■ **HOW TO COMPLETE THIS TASK**: Reproduce the listing below word for word, with no pictures.

■ **SOURCE DATA**:
..........

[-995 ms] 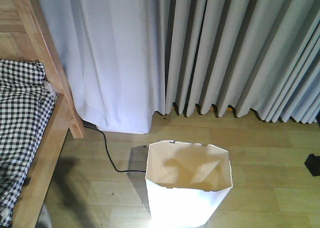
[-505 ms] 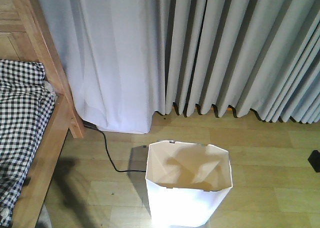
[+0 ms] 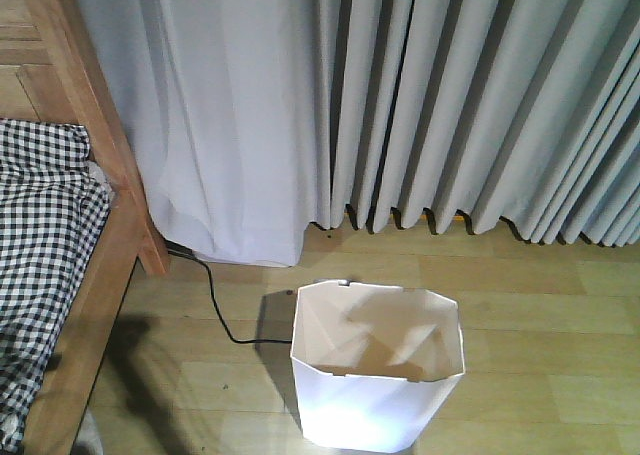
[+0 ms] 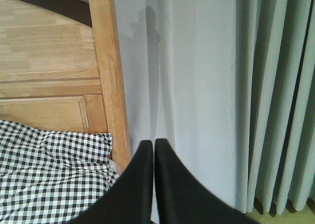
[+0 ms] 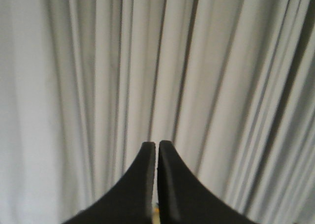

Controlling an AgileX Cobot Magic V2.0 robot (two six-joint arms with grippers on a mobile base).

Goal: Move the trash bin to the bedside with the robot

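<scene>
One view, the front one, is the only place the trash bin (image 3: 378,365) shows up, standing on the wood floor (image 3: 540,325) right of the bedside (image 3: 95,275), near the curtains (image 3: 450,105). Left wrist view has the left gripper (image 4: 154,144) pinched closed on nothing, with the bed post and checked bedding (image 4: 49,170) to its left. Right wrist view just gets the right gripper (image 5: 157,146), also closed and empty, facing curtain folds.

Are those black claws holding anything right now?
No. The left gripper and right gripper are both closed on nothing; the bin stands free.

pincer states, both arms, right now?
Left pincer: closed, holding nothing, pointed past the bed post.
Right pincer: closed, holding nothing, facing the curtain.
</scene>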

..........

■ **SOLVED PROBLEM**:
[-995 ms] 
[-505 ms] 
[+0 ms] 
[+0 ms] 
[+0 ms] 

Controlling an AgileX Cobot Magic V2.0 robot (two six-joint arms with grippers on a mobile base).

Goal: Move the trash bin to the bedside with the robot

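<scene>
One view, the front one, is the only place the trash bin (image 3: 378,365) shows up, standing on the wood floor (image 3: 540,325) right of the bedside (image 3: 95,275), near the curtains (image 3: 450,105). Left wrist view has the left gripper (image 4: 154,144) pinched closed on nothing, with the bed post and checked bedding (image 4: 49,170) to its left. Right wrist view just gets the right gripper (image 5: 157,146), also closed and empty, facing curtain folds.

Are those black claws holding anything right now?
No. The left gripper and right gripper are both closed on nothing; the bin stands free.

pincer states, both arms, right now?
Left pincer: closed, holding nothing, pointed past the bed post.
Right pincer: closed, holding nothing, facing the curtain.
</scene>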

This concludes the answer to the exercise.